TAMARACK, Minn. — The first sign as to what Talon Metals is working on in rural Aitkin County is parked outside their company office in Tamarack, Minnesota: A Tesla outfitted with a vehicle wrap that sports the company name, and a license plate that reads "NI 4 EV," or nickel for electric vehicles.
The company has 90 workers and employs more people than actually live in the town, which is 62. Talon Metals has mineral leases for 31,000 acres in Aitkin County and is currently drilling core samples below ground, mapping out where nickel and other precious metals can be found.
They've found what are some of the highest known concentrations of nickel in the world. They call the site the Tamarack Project.
"These are really special," said Talon's Chief Exploration Officer Brian Goldner, as he looks at core samples that contain 9% nickel mineralization.
Goldner says globally, a deposit is considered "high grade" when it contains one percent nickel. Talon has mapped deposits with up to 9-10% nickel.
Goldner says there is only one other place in the country with such highly-concentrated nickel deposits: The Eagle Mine in Michigan, which is the United States' first, and currently only, nickel mine.
"This could be the second one," said Goldner of the Tamarack site.
The company has captured the attention of the maker of the electric vehicle parked outside their office.
In January, Tesla committed to buying 165 million pounds of nickel in concentrate from Talon to make the batteries for their vehicles. Talon says the amount is about three-quarters of their total resource.
The companies envision an entirely domestic operation, from when the minerals are pulled from the ground to when the vehicles come off the line.
"We would be the first supplier of U.S. nickel for a full electric vehicle battery supply chain in the U.S.," said Jessica Johnson, Community Outreach and Government Relations Manager for Talon Metals.
First, though, the Tamarack Project needs to mine. To get the permits needed to do that, they need to go through an extensive environmental review by the state. Talon says they'll be submitting their mine plan to the state in February.
On Oct. 19, Talon was one of 20 companies awarded $2.8 billion in grants from the Biden administration to build and expand domestic manufacturing of batteries for electric vehicles in multiple states. The company is slated to receive a $114 million grant, which will go toward "project construction and execution costs" for a Battery Minerals Processing Facility in North Dakota.
According to Talon, the North Dakota plant would process nickel sources from the Tamarack mine in Minnesota and other potential sources in North America.
An acquisition for the North Dakota site is currently under negotiation.
When it comes time to mine, Talon will almost certainly face pushback.
This type of mining has long drawn environmental concerns. The process of mining nickel and other precious metals can create sulfuric acid.
Talon says it has plans to safely manage that waste.
But the nearby Mille Lacs Band of Ojibwe worries contamination from a mine could harm their sacred wild rice.

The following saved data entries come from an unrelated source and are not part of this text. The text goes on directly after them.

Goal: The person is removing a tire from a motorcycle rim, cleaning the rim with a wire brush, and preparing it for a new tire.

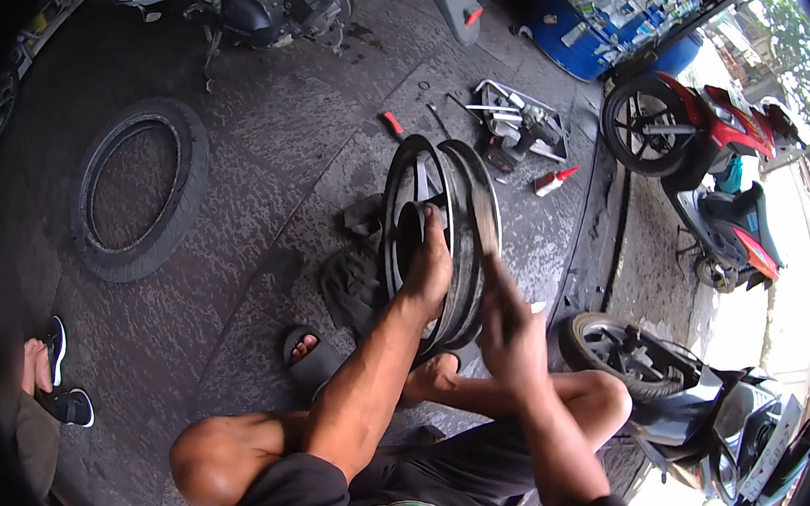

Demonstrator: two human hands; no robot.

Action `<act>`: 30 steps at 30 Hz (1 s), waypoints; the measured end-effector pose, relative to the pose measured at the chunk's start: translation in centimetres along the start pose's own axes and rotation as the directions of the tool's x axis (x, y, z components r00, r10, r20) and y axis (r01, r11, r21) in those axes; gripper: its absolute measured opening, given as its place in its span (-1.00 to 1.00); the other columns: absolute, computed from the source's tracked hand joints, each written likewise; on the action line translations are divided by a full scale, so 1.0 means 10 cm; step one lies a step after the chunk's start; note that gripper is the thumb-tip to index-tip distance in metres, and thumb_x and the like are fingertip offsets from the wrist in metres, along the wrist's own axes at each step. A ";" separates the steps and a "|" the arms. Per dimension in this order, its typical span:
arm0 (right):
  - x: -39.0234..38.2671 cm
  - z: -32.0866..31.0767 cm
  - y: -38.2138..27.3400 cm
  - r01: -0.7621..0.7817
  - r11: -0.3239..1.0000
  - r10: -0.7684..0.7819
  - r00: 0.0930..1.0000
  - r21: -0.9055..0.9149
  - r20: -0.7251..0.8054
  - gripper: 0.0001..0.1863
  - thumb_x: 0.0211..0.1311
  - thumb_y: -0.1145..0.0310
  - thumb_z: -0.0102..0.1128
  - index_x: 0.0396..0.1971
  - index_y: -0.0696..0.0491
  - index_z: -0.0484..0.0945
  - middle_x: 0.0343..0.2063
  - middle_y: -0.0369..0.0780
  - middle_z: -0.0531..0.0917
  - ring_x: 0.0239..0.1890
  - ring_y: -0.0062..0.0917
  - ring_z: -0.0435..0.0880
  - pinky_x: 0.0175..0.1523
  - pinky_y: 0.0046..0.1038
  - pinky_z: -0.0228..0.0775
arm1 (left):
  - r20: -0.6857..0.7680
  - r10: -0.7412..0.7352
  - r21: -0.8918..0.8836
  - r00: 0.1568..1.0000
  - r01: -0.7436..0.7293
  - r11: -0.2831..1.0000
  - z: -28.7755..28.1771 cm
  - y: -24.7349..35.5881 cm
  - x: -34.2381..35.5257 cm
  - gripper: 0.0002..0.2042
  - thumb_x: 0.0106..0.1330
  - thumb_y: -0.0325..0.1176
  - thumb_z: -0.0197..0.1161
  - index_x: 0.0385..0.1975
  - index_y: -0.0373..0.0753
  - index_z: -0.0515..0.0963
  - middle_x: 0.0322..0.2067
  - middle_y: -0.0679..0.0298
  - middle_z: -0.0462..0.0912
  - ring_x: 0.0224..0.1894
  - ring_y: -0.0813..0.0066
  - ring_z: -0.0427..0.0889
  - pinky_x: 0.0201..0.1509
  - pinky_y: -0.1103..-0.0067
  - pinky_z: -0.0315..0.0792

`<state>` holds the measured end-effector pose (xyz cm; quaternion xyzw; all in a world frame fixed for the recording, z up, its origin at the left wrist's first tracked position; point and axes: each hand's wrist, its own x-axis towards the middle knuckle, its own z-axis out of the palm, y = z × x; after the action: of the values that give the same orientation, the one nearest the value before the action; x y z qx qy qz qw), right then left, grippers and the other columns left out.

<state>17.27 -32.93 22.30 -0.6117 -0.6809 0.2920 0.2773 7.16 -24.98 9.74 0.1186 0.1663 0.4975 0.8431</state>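
A bare motorcycle wheel rim [464,238], dark with pale edges, stands upright between my knees. My left hand [429,268] is closed on it near the hub, thumb pointing up. In my right hand [517,347], closed and smeared by motion, is a narrow brush-like tool [487,226]. Its tan upper part lies along the right side of the rim's outer channel. Blur hides the tool's exact kind. Behind the rim, dark crumpled cloth [350,282] rests on the floor.
A loose tire [140,191] lies at left. Beyond the rim are a red-handled screwdriver [392,124], a tray of tools [523,117] and a red-capped bottle [555,180]. Motorcycles [702,121] stand at right, near a blue drum [610,8]. Another person's shoes [70,406] show at left.
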 end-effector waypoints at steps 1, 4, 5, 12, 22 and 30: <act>-0.31 -0.04 0.06 -0.037 0.998 0.038 0.999 -0.046 0.015 -0.50 0.30 0.61 -0.08 0.26 0.25 0.31 0.06 0.12 0.55 0.15 -0.30 0.57 0.10 -0.42 0.44 | -0.054 0.111 0.098 0.992 -0.105 0.990 0.07 -0.02 0.08 0.00 0.33 0.44 -0.35 0.42 -0.45 -0.14 0.45 0.03 -0.10 0.48 0.36 -0.12 0.50 0.49 -0.20; -0.08 -0.16 0.13 0.128 0.986 -0.135 0.989 -0.108 -0.054 -0.48 0.27 0.64 -0.09 0.27 0.22 0.31 0.04 0.13 0.56 0.16 -0.26 0.55 0.10 -0.40 0.44 | -0.115 0.143 0.069 0.983 -0.135 0.988 0.35 -0.08 -0.01 -0.26 0.45 0.29 -0.40 0.34 -0.23 0.21 0.25 0.17 0.37 0.24 0.34 0.39 0.34 0.41 0.28; 0.25 -0.12 0.00 -0.013 0.996 0.014 1.000 -0.093 0.009 -0.49 0.29 0.62 -0.08 0.27 0.22 0.32 0.02 0.15 0.57 0.12 -0.23 0.58 0.06 -0.38 0.46 | -0.111 0.125 0.108 0.986 -0.113 0.988 0.27 -0.08 -0.12 -0.26 0.44 0.29 -0.40 0.33 -0.23 0.22 0.23 0.16 0.39 0.22 0.35 0.42 0.31 0.42 0.32; -0.24 -0.24 -0.11 -0.053 0.999 0.053 0.998 0.005 0.015 -0.45 0.24 0.63 -0.18 0.28 0.24 0.29 0.01 0.13 0.58 -0.04 -0.24 0.70 -0.03 -0.40 0.51 | -0.062 0.219 0.127 0.974 -0.210 0.969 0.40 -0.07 -0.09 -0.29 0.45 0.27 -0.32 0.35 -0.20 0.20 0.21 0.20 0.42 0.20 0.39 0.44 0.26 0.40 0.37; -0.02 -0.17 0.17 0.001 0.995 -0.001 1.000 -0.098 -0.001 -0.41 0.20 0.50 0.04 0.29 0.13 0.29 -0.60 0.08 0.60 -0.56 -0.04 0.64 -0.45 -0.17 0.47 | -0.055 0.214 0.263 0.975 -0.192 0.946 0.35 -0.06 -0.04 -0.24 0.44 0.31 -0.45 0.30 -0.23 0.26 0.13 0.19 0.49 0.09 0.39 0.52 0.19 0.41 0.44; -0.28 -0.13 0.08 0.094 0.990 -0.103 0.990 -0.100 -0.093 -0.41 0.18 0.54 0.02 0.28 0.17 0.30 -0.64 0.07 0.59 -0.59 -0.16 0.68 -0.47 -0.19 0.50 | -0.116 0.196 0.183 0.974 -0.173 0.968 0.41 -0.11 -0.13 -0.25 0.45 0.29 -0.45 0.30 -0.24 0.27 0.14 0.18 0.47 0.12 0.38 0.51 0.21 0.42 0.42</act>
<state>19.01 -35.60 22.53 -0.6033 -0.7093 0.2147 0.2947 9.12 -26.78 13.31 0.1722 0.2528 0.5646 0.7666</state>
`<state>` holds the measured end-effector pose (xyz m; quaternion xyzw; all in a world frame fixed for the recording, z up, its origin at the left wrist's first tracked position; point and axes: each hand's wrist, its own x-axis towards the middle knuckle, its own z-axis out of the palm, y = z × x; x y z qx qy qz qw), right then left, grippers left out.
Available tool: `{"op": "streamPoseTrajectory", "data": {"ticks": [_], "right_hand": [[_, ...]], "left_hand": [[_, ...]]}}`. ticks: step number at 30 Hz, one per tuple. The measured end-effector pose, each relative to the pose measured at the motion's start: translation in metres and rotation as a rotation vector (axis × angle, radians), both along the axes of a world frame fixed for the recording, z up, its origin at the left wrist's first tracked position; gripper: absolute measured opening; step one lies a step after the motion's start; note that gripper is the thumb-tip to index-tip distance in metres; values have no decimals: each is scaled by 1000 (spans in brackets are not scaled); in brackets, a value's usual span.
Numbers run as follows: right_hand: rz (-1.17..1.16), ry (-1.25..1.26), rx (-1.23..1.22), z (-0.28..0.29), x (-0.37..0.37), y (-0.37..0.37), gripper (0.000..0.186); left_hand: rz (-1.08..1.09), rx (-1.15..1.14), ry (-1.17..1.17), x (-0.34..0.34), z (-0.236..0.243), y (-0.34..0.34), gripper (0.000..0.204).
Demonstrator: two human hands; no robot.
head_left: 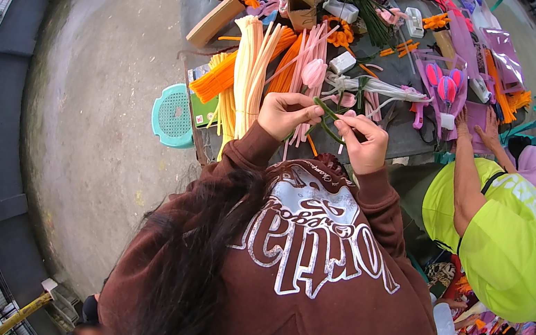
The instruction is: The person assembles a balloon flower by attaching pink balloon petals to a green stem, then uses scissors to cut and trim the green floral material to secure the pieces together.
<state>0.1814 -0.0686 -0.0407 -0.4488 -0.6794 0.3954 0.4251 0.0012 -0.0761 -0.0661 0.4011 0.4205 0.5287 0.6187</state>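
Observation:
A green pipe cleaner [328, 130], bent into a curve, is held between my two hands near the front edge of the table. My left hand [285, 115] pinches it with thumb and forefinger at its upper end. Facing it, my right hand [365, 143] has thumb and fingers closed on another part of the same stem. Just beyond my fingers lies a pink tulip made of fuzzy stems [314, 73]. Bundles of peach pipe cleaners [250, 59], orange pipe cleaners [213, 82] and pink pipe cleaners [311, 42] lie beside and behind my left hand.
The grey-topped table [398, 143] carries white stems [389, 90], dark green stems [360, 3], a cardboard box [301, 11] and wrapped tulips [447, 87]. A co-worker in a yellow-green shirt [502, 240] reaches onto it at right. A teal stool [174, 115] stands at left.

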Motion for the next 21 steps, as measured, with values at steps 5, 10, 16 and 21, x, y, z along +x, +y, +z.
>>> {"op": "streamPoseTrajectory", "data": {"ticks": [5, 10, 16, 21], "right_hand": [[6, -20, 39, 0, -1, 0, 10], [-1, -47, 25, -5, -4, -2, 9], [-31, -16, -38, 0, -12, -7, 7], [8, -234, 249, -1, -15, -4, 26]], "left_hand": [[19, -10, 1, 2, 10, -2, 16], [-15, 27, 4, 0, 9, -3, 18], [13, 70, 46, 2, 3, -5, 15], [69, 19, 118, -1, 6, -5, 13]]}}
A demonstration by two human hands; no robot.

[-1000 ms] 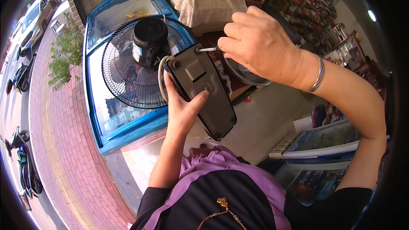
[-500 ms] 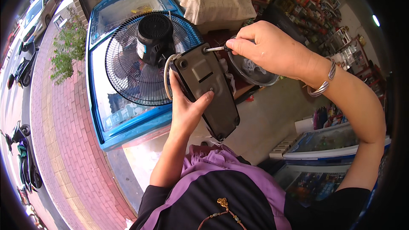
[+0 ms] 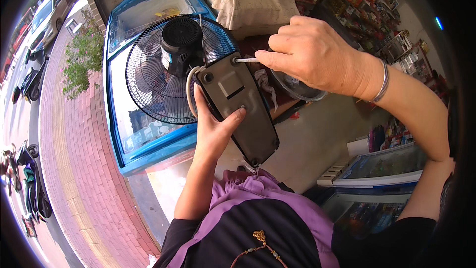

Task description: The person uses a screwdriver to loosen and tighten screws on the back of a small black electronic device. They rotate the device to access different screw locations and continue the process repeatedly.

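Note:
My left hand (image 3: pixel 213 131) grips the long dark base (image 3: pixel 250 116) of an electric fan, its thumb pressed on the flat metal underside and its fingers round the left edge. The black fan cage and motor (image 3: pixel 181 32) lie beyond it, over a blue-framed chest freezer. A pale cord (image 3: pixel 189 94) loops beside my fingers. My right hand (image 3: pixel 317 57) is closed round a screwdriver (image 3: pixel 246 60), whose handle my fingers hide. The shaft points left, its tip at the round recess in the base's far corner. Any screw there is too small to make out.
The blue-framed freezer (image 3: pixel 116 141) stands under the fan. Right of the base sits a clear bowl (image 3: pixel 310 94) beside a crumpled white bag (image 3: pixel 265 87). A cloth-covered object (image 3: pixel 245 0) stands behind. Another freezer (image 3: pixel 382 164) is at the lower right, and a brick pavement (image 3: pixel 82 159) runs along the left.
My right hand has rolled over round the screwdriver, showing more of its back, while the tip stays at the corner recess. My left hand keeps its hold. A rider appears at the far left.

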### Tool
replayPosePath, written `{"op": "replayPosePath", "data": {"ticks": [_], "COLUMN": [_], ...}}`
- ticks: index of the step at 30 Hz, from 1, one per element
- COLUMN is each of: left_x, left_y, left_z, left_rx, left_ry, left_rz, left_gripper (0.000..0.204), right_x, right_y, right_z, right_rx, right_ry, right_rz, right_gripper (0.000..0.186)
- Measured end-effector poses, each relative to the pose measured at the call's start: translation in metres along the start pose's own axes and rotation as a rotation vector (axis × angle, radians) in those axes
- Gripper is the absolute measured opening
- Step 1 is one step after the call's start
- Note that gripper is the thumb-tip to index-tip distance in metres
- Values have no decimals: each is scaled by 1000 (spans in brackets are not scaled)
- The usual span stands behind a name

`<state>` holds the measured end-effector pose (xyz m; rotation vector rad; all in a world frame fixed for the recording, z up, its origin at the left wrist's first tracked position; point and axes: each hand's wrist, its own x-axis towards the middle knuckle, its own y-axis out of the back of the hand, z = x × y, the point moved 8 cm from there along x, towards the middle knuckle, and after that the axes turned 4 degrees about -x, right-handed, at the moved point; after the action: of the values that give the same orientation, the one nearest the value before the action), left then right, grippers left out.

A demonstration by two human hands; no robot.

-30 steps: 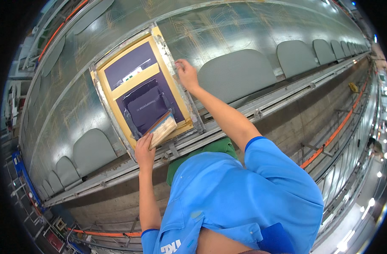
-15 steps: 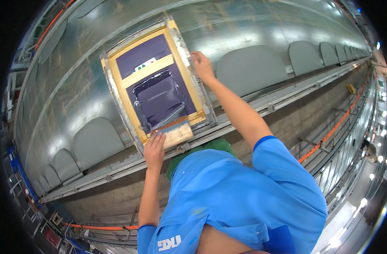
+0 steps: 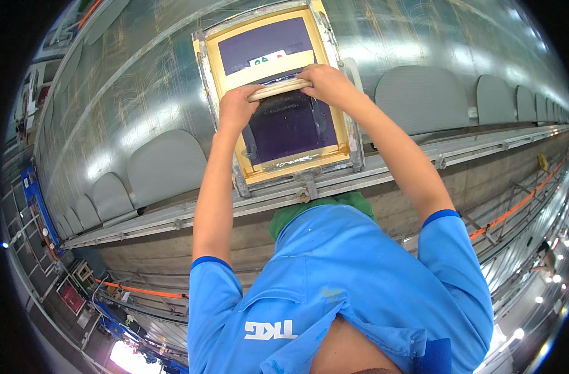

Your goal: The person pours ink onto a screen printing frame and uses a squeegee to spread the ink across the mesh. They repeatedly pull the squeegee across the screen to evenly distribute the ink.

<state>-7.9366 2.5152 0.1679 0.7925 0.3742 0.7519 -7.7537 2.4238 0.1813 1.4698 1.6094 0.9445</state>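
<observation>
A wooden-handled squeegee (image 3: 279, 90) lies across the dark purple mesh of a screen-printing frame (image 3: 354, 146), just on the near side of a yellow tape strip (image 3: 269, 70). My left hand (image 3: 237, 107) is closed round the squeegee's left end. My right hand (image 3: 325, 85) grips its right end. The squeegee's blade is mostly hidden below the handle. On the near side of it, the dark mesh (image 3: 287, 134) carries glossy wet streaks along both sides and at the near edge. Yellow tape lines the inside of the frame.
The frame rests on a long metallic table (image 3: 110, 93). Grey rounded panels (image 3: 166, 163) lie in a row to the left, and more grey panels (image 3: 421, 100) to the right. A metal rail (image 3: 384, 176) with a clamp block (image 3: 305, 187) runs along the near edge.
My right hand has left the frame's right side and taken hold of the squeegee. The squeegee has moved from the near end to the tape strip. The view has shifted.
</observation>
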Motion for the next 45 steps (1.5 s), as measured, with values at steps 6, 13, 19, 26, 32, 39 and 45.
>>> {"op": "replayPosePath", "data": {"ticks": [6,13,19,26,32,39,45], "left_x": [-63,-128,-141,-170,-213,-276,-288], "left_y": [-33,-47,-58,-60,1,130,150], "left_z": [5,30,27,34,-16,-161,-191], "left_rx": [68,83,44,58,-10,120,171], "left_ry": [-103,-156,-80,-105,-77,-43,-36], "left_rz": [49,76,89,120,199,158,93], "left_gripper": [48,49,51,64,64,59,63], "right_x": [-73,-121,-54,-33,9,92,104], "right_y": [-51,-57,-17,22,10,-106,-138], "right_z": [-14,-13,162,138,36,-123,-149], "right_rx": [44,447,414,327,339,492,587], "right_ry": [17,-28,-586,-490,-439,-422,-485], "right_rz": [145,-145,578,732,722,749,717], "right_gripper": [38,45,34,26,26,23,18]}}
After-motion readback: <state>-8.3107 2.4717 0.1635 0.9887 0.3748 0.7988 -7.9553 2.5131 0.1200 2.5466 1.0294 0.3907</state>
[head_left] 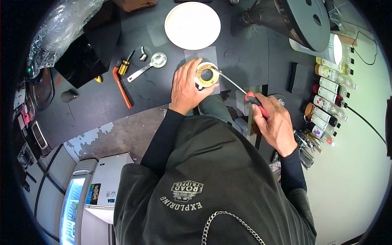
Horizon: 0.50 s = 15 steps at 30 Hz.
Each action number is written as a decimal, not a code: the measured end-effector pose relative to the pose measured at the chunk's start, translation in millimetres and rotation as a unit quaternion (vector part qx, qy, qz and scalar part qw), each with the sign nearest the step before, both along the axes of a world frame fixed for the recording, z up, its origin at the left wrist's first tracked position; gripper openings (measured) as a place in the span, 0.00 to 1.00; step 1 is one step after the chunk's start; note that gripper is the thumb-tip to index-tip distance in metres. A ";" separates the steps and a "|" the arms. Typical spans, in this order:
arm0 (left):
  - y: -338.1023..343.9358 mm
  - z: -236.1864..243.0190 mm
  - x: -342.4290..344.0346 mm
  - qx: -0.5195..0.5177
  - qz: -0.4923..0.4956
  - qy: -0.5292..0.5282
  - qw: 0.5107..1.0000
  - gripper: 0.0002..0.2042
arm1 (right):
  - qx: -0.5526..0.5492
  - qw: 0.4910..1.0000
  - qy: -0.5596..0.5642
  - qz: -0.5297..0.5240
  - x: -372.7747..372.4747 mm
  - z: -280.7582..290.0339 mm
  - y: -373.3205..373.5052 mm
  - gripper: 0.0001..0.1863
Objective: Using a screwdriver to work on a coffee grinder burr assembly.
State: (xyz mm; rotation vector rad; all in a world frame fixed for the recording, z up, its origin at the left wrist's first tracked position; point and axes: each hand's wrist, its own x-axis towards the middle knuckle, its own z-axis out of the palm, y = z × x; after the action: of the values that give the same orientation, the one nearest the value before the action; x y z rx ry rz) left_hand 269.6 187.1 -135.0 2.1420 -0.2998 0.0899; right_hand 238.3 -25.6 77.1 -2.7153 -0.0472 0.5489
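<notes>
My left hand [188, 86] wraps round a white ring-shaped part with a golden, screw-dotted inner ring [207, 83] and a dark round hole in its middle. It holds the part at the table's near edge, by a grey ribbed mat [210, 54]. In my right hand [274, 122] is a screwdriver [252, 98] with a red and black handle. Its long metal shaft slants up and left, and the tip meets the ring's upper right edge. Whether the tip sits in a screw is too small to tell.
Left on the dark table [155, 92] lie a metal spoon [158, 60], a small metal elbow [143, 54], a stubby yellow screwdriver [124, 67] and an orange-handled tool [122, 89]. Beyond is a white round plate [192, 25]. Several bottles [331, 73] line the right side.
</notes>
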 end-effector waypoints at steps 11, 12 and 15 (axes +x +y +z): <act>-3.9 3.0 3.6 -0.020 0.006 -0.028 0.999 0.38 | -0.160 0.976 -0.012 0.148 35.7 35.3 26.1 0.17; -4.0 1.8 2.9 -0.022 0.008 -0.026 0.999 0.38 | -0.185 0.956 -0.034 0.227 45.3 40.4 31.4 0.17; -6.1 -2.0 0.7 -0.027 0.010 -0.015 0.999 0.38 | -0.238 0.902 -0.067 0.354 71.8 48.5 46.7 0.14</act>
State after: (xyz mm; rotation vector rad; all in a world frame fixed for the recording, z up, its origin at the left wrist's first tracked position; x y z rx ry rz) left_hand 270.3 181.0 -137.0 2.0918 -0.2892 0.1402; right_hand 310.1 21.0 125.6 -3.1643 -1.1065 0.6194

"This is an environmental justice issue," said Kelly Applegate, the Band's Commissioner of Natural Resources. "This is yet another example of industry coming in and taking things from the area, from the land, which can affect our people."
According to Talon, "removing the processing facilities from the Tamarack mine site in Minnesota" and moving them to North Dakota "significantly reduces land disturbance and the scope of environmental review and permitting. Both facilities will undergo the science-based permitting process in both states that include an opportunity for public comment and government-to-government consultations with tribal sovereign governments."
The agreement with Tesla requires the mine to be up and running by the end of 2026, a relatively short timeframe considering environmental reviews can take years.
But Talon argues they'll make the deadline. They say the money to be made from the highly-concentrated nickel in their project allows them to conduct a more precise, and expensive, type of underground mine, which they describe as "surgical."
"You can decide on a room-by-room or a block-by-block basis: Do you take that, or do you leave that?" explained Goldner.
The 439 holes Talon has drilled so far, some as far as 2,000 feet below ground, have allowed them to create a 3D map of the mine proposal. It shows where the known nickel deposits are and the underground roads which will allow trucks to descend for mining.
Rather than an open-pit mine, in which the earth is scooped away to get the minerals underneath, Talon argues their design allows for a smaller footprint and therefore less impact on the environment.
But that determination ultimately lies with the state of Minnesota.